Prompt = Would you write out the data below exactly, with every line intact?

Stored data =
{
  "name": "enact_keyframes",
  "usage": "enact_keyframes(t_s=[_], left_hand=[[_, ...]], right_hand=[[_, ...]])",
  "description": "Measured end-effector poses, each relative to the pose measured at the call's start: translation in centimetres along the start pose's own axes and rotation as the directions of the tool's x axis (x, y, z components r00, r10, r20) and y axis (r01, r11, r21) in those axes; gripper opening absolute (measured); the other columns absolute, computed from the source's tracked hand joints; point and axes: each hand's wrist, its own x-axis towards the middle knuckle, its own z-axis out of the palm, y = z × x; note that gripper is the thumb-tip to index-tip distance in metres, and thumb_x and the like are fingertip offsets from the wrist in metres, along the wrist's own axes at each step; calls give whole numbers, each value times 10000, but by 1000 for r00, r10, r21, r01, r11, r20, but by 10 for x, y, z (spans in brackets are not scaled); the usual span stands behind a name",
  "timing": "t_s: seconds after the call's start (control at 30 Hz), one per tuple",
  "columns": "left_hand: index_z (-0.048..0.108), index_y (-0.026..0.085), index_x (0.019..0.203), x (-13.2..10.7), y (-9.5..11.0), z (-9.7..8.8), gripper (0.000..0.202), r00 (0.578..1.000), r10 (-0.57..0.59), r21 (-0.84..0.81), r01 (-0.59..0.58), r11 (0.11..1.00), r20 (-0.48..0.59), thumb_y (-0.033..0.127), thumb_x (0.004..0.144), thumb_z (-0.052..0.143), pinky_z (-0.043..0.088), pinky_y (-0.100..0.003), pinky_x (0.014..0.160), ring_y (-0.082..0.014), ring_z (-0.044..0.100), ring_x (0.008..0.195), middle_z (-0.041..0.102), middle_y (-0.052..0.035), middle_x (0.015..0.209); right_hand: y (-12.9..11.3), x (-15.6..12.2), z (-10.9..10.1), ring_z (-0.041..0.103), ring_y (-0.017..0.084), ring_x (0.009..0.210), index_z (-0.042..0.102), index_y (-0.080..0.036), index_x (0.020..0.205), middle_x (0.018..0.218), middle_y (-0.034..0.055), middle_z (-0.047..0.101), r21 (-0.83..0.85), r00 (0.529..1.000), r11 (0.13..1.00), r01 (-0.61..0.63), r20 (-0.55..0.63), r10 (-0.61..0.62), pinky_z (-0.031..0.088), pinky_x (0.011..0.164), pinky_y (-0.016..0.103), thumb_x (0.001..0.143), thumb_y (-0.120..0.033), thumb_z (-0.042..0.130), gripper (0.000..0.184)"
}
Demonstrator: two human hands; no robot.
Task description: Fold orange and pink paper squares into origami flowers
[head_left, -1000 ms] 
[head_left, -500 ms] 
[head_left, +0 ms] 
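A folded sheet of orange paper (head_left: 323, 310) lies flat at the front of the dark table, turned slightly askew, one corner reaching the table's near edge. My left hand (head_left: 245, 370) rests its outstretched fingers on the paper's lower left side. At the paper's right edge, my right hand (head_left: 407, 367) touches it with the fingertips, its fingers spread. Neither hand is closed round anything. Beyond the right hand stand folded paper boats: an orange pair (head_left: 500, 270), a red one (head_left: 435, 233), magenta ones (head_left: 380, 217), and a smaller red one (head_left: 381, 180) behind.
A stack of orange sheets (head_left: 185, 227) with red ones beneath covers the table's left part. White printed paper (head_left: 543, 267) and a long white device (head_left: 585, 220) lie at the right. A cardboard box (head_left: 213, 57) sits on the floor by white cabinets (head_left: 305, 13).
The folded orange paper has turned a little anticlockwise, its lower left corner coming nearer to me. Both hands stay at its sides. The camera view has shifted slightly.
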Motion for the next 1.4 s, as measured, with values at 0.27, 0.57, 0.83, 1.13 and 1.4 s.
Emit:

Task output =
{
  "name": "enact_keyframes",
  "usage": "enact_keyframes(t_s=[_], left_hand=[[_, ...]], right_hand=[[_, ...]])",
  "description": "Measured end-effector poses, each relative to the pose measured at the call's start: translation in centimetres along the start pose's own axes and rotation as the directions of the tool's x axis (x, y, z components r00, r10, r20) and y axis (r01, r11, r21) in those axes; gripper opening absolute (measured); the other columns absolute, computed from the source's tracked hand joints; point and axes: each hand's wrist, its own x-axis towards the middle knuckle, its own z-axis out of the palm, y = z × x; note that gripper is the thumb-tip to index-tip distance in metres, and thumb_x and the like are fingertip offsets from the wrist in metres, along the wrist's own axes at each step; calls give whole numbers, each value times 10000, but by 1000 for r00, r10, r21, r01, r11, r20, but by 10 for x, y, z (spans in brackets are not scaled); the usual span stands behind a name",
  "timing": "t_s: seconds after the call's start (control at 30 Hz), one per tuple",
  "columns": "left_hand: index_z (-0.048..0.108), index_y (-0.026..0.085), index_x (0.019..0.203), x (-13.2..10.7), y (-9.5..11.0), z (-9.7..8.8), gripper (0.000..0.202), r00 (0.578..1.000), r10 (-0.57..0.59), r21 (-0.84..0.81), r01 (-0.59..0.58), r11 (0.11..1.00), r20 (-0.48..0.59), thumb_y (-0.033..0.127), thumb_x (0.004..0.144), thumb_z (-0.052..0.143), pinky_z (-0.043..0.088), pinky_y (-0.100..0.003), pinky_x (0.014..0.160), ring_y (-0.082..0.014), ring_z (-0.044..0.100), ring_x (0.008..0.195), middle_z (-0.041..0.102), middle_y (-0.052..0.035), middle_x (0.015..0.209); right_hand: y (-12.9..11.3), x (-15.6..12.2), z (-10.9..10.1), ring_z (-0.041..0.103), ring_y (-0.017..0.084), ring_x (0.009..0.210), index_z (-0.042..0.102), index_y (-0.080..0.036), index_x (0.020..0.205), middle_x (0.018..0.218), middle_y (-0.034..0.055), middle_z (-0.047..0.101), r21 (-0.83..0.85), r00 (0.529..1.000), r11 (0.13..1.00), r01 (-0.61..0.63), r20 (-0.55..0.63), r10 (-0.61..0.62), pinky_z (-0.031..0.088), pinky_x (0.011..0.164), pinky_y (-0.016..0.103), thumb_x (0.001..0.143), thumb_y (-0.120..0.033), thumb_z (-0.042..0.130), gripper (0.000..0.184)"
}
Demonstrator: two human hands; no robot.
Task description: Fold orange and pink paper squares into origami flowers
[head_left, -1000 ms] 
[head_left, -500 ms] 
[head_left, +0 ms] 
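A folded sheet of orange paper (head_left: 323, 310) lies flat at the front of the dark table, turned slightly askew, one corner reaching the table's near edge. My left hand (head_left: 245, 370) rests its outstretched fingers on the paper's lower left side. At the paper's right edge, my right hand (head_left: 407, 367) touches it with the fingertips, its fingers spread. Neither hand is closed round anything. Beyond the right hand stand folded paper boats: an orange pair (head_left: 500, 270), a red one (head_left: 435, 233), magenta ones (head_left: 380, 217), and a smaller red one (head_left: 381, 180) behind.
A stack of orange sheets (head_left: 185, 227) with red ones beneath covers the table's left part. White printed paper (head_left: 543, 267) and a long white device (head_left: 585, 220) lie at the right. A cardboard box (head_left: 213, 57) sits on the floor by white cabinets (head_left: 305, 13).
The folded orange paper has turned a little anticlockwise, its lower left corner coming nearer to me. Both hands stay at its sides. The camera view has shifted slightly.
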Motion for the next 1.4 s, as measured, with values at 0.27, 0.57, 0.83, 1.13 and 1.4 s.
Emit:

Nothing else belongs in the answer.